Each record below is to be retyped exactly, with its pictures omitted.

[Stored items]

========================================================================

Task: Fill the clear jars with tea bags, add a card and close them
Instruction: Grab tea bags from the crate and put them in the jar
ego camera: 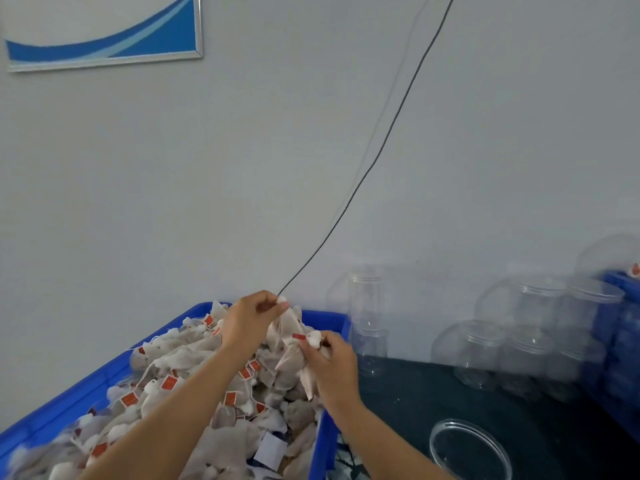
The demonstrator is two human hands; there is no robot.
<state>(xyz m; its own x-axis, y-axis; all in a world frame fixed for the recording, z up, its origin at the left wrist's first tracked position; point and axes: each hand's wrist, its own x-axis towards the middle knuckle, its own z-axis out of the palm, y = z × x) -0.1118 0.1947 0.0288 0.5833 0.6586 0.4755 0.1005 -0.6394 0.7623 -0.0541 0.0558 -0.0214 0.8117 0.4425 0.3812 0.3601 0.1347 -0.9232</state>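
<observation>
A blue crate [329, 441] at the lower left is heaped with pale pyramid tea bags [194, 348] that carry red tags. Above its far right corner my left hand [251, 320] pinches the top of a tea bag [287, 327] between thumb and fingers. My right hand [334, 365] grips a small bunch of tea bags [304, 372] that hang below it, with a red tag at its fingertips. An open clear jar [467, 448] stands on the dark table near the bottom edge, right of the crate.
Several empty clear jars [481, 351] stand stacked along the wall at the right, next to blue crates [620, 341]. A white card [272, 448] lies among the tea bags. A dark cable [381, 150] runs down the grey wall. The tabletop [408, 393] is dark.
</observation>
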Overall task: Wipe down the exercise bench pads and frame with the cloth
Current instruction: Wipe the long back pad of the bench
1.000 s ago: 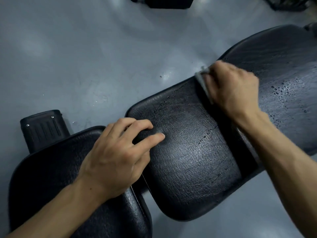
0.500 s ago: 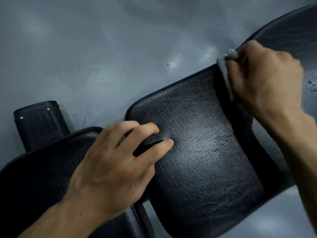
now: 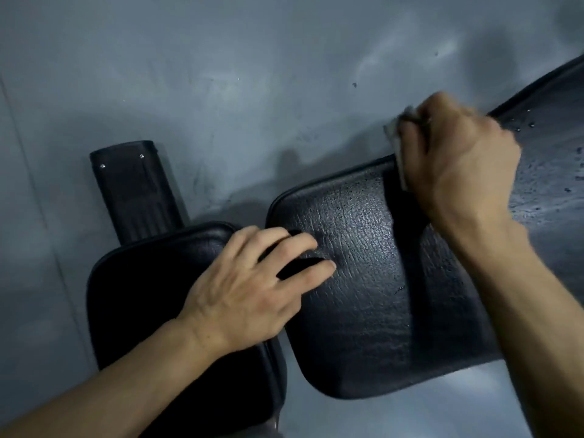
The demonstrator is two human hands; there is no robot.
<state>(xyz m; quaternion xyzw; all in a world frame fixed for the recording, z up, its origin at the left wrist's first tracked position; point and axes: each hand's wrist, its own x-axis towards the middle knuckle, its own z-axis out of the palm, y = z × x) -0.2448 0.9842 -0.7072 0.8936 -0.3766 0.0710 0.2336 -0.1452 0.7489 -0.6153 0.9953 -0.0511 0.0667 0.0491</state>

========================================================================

__Reply__:
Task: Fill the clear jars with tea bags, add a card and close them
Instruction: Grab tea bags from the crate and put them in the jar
ego camera: 
The demonstrator is two human hands; there is no robot.
<state>(xyz m; its own x-axis, y-axis; all in a world frame fixed for the recording, z up, its origin at the left wrist's first tracked position; point and axes: each hand's wrist, its own x-axis towards the middle knuckle, its own z-axis out of the palm, y = z × x) -0.1118 0.1947 0.0288 0.5833 0.6586 0.4755 0.1005 -0.6394 0.7623 -0.0541 0.0558 -0.0214 0.8117 0.4425 0.3812 0.3601 0.1347 -0.9232</state>
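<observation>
A blue crate [329, 441] at the lower left is heaped with pale pyramid tea bags [194, 348] that carry red tags. Above its far right corner my left hand [251, 320] pinches the top of a tea bag [287, 327] between thumb and fingers. My right hand [334, 365] grips a small bunch of tea bags [304, 372] that hang below it, with a red tag at its fingertips. An open clear jar [467, 448] stands on the dark table near the bottom edge, right of the crate.
Several empty clear jars [481, 351] stand stacked along the wall at the right, next to blue crates [620, 341]. A white card [272, 448] lies among the tea bags. A dark cable [381, 150] runs down the grey wall. The tabletop [408, 393] is dark.
</observation>
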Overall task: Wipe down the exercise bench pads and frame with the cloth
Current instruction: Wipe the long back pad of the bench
1.000 s ago: 
0.500 s ago: 
now: 
The demonstrator is two human hands; there is no robot.
<state>(xyz m; quaternion xyzw; all in a world frame fixed for the recording, z up, its origin at the left wrist's first tracked position; point and axes: each hand's wrist, its own x-axis towards the middle knuckle, its own z-axis out of the palm, y = z × x) -0.2448 0.9842 -0.7072 0.8936 -0.3766 0.0710 0.2336 -0.1452 0.7489 -0.6153 0.9953 -0.0511 0.0667 0.0491</state>

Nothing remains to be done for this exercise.